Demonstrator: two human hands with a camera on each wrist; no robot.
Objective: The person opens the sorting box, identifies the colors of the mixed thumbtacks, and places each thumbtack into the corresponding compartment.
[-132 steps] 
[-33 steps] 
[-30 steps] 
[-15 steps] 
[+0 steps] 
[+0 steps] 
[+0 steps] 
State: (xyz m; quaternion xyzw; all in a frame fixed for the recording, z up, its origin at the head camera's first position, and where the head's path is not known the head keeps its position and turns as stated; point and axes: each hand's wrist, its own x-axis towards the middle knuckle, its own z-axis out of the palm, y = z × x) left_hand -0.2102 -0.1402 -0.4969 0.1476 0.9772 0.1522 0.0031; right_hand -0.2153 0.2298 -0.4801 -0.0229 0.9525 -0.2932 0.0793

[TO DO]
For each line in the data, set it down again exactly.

[TASK RESULT]
Demonstrator: two human hands with a camera on each wrist; no robot.
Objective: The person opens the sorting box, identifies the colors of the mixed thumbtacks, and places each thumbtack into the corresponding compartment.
[-132 steps] 
[-33 steps] 
[-30 steps] 
[-15 steps] 
[+0 steps] 
[+0 steps] 
[+0 steps] 
State: (xyz m; quaternion xyzw; all in a frame fixed for the recording, z up, its origin at the head camera's first position, and where the head's path is not known the head keeps its position and turns as stated; point and axes: each hand's wrist, its own x-axis towards the middle knuckle, its own z-axis out of the palm, y = z × x) left_hand -0.2102 -0.1402 -0.4969 0.1476 0.9772 0.1522 0.0031; right_hand -0.2153 0.2298 -0.4801 -0.0229 0.9525 -0.2932 0.0793

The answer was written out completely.